|Canada geese along the Arkansas River in Colorado.|
How do these Canada goslings know what to do? Are mom and dad standing on the log squawking out orders like the famous insurance mascot duck?
Of course not.
Those furry little balls are simply doing what they see the grownups doing. The elders are showing, not telling—a feat which embodies the standing mantra in the writer’s world:
“Show Don’t Tell.”
The first time I heard this I didn’t understand. How can a writer show without telling since words are all he has?
Here’s an example.
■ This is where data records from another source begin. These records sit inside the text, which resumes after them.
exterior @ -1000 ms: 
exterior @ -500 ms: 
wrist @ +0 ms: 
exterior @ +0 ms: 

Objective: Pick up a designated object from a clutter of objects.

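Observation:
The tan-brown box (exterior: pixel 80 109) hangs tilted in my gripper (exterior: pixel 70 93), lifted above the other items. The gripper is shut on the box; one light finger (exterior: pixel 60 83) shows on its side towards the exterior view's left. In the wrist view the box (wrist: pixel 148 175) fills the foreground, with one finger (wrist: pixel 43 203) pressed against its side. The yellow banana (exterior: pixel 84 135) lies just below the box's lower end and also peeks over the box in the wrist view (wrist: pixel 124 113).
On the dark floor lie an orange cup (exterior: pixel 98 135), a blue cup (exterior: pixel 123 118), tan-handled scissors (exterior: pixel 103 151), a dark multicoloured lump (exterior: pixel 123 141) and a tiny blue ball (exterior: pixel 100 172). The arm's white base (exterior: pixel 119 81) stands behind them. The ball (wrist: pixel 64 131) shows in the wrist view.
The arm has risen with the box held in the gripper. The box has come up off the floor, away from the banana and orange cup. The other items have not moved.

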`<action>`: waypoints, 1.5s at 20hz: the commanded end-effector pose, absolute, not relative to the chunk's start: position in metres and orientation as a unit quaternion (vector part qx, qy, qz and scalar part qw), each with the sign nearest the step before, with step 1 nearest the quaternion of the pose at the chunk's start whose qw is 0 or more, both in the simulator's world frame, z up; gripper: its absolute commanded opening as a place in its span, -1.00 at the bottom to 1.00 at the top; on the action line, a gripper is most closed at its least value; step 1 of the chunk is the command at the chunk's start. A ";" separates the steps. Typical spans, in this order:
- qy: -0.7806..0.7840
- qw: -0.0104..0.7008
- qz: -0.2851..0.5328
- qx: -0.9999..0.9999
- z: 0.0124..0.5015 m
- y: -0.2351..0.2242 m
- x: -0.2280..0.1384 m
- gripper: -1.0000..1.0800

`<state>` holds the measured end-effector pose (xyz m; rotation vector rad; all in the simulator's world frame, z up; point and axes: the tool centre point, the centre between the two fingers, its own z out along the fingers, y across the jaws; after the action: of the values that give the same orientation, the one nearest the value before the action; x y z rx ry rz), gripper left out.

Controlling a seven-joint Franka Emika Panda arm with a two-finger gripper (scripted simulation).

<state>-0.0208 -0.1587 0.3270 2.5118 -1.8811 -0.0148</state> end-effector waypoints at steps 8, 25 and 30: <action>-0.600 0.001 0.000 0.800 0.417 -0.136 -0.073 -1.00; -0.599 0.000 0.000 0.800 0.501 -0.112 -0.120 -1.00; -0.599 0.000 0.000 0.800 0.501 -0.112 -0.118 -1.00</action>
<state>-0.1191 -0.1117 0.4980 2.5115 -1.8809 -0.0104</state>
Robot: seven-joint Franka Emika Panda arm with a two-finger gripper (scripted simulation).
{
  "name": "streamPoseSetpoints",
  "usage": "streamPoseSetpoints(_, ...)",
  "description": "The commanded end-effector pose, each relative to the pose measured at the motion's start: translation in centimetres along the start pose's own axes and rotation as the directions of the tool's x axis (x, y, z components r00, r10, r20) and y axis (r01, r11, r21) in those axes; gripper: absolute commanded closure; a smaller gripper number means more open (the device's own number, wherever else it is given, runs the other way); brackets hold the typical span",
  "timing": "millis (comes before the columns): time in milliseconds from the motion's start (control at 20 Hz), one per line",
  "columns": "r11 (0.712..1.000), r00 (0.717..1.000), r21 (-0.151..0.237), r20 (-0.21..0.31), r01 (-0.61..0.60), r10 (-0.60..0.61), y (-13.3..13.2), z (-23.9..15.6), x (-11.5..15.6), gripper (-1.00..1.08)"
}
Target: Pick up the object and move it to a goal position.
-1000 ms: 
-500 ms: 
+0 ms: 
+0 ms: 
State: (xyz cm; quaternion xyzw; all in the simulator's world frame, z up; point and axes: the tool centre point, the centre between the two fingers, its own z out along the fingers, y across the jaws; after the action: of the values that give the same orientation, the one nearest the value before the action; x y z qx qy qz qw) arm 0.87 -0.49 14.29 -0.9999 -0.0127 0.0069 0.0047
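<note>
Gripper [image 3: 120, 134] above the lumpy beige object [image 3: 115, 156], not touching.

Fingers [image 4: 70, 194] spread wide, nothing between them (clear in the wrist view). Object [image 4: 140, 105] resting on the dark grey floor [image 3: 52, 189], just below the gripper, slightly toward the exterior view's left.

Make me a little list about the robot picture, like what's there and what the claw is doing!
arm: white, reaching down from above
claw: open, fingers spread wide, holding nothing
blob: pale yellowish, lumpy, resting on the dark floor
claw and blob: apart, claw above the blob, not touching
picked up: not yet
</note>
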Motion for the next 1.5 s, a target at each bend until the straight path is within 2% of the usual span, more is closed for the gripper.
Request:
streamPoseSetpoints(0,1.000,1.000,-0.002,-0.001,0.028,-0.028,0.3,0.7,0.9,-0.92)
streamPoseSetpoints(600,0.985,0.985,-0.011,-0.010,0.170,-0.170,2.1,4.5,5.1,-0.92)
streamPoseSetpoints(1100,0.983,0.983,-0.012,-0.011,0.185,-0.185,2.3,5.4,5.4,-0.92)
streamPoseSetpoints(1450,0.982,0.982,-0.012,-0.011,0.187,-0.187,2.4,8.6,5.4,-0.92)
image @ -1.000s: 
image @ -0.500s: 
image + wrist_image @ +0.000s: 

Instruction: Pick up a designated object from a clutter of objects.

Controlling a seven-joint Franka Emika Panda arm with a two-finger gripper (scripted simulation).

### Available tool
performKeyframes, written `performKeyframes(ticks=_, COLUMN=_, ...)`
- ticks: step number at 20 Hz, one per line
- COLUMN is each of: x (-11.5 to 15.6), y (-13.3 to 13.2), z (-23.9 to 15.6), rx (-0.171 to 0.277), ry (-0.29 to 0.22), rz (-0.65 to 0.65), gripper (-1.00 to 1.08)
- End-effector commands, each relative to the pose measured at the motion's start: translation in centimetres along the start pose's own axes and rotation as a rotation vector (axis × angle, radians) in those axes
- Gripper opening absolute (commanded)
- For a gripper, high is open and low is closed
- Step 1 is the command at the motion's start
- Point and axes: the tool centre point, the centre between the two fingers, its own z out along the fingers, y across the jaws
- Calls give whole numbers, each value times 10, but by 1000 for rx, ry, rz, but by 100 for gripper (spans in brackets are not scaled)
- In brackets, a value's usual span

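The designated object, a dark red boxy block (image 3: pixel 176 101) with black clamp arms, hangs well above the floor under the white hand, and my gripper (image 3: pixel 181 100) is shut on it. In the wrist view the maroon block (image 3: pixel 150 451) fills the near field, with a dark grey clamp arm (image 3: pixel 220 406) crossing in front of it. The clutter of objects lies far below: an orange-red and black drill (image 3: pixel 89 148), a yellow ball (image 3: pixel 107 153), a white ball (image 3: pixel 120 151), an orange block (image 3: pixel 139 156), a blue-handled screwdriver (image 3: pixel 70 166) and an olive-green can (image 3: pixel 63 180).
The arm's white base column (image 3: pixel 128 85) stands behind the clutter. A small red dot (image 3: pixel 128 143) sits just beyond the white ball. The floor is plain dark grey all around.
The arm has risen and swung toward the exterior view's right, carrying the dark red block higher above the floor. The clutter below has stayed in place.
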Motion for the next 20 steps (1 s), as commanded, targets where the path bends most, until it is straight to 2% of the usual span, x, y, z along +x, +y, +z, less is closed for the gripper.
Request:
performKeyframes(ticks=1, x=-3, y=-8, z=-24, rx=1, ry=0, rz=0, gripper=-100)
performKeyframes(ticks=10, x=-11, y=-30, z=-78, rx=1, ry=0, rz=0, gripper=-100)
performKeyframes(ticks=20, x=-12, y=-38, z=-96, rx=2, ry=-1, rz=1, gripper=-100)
Which sentence shows?
1. She was so angry she could have choked him.
2. She squeezed her fingers around the arms of the chair instead of his throat.
Number 2 is the correct answer because a picture is worth a thousand words.
Show me the money.
Practice what you preach.
People evidently prefer show over tell or these clichés would not be cliché.
Last week a guest speaker at our church picked up on the writer’s catch phrase and proved that it’s nothing new.
“Show them, don’t just tell them,” he said of sharing our faith with others.
A couple thousand years ago a man named James pressed a similar point when he said, “I will show you my faith by my works.”
And roughly a thousand years later, a Franciscan monk put it even more succinctly:
“Preach the Gospel always. If necessary, use words.”
—St. Francis of Assisi
Let’s work on our “show don’t tell.” How well are we showing others what we believe?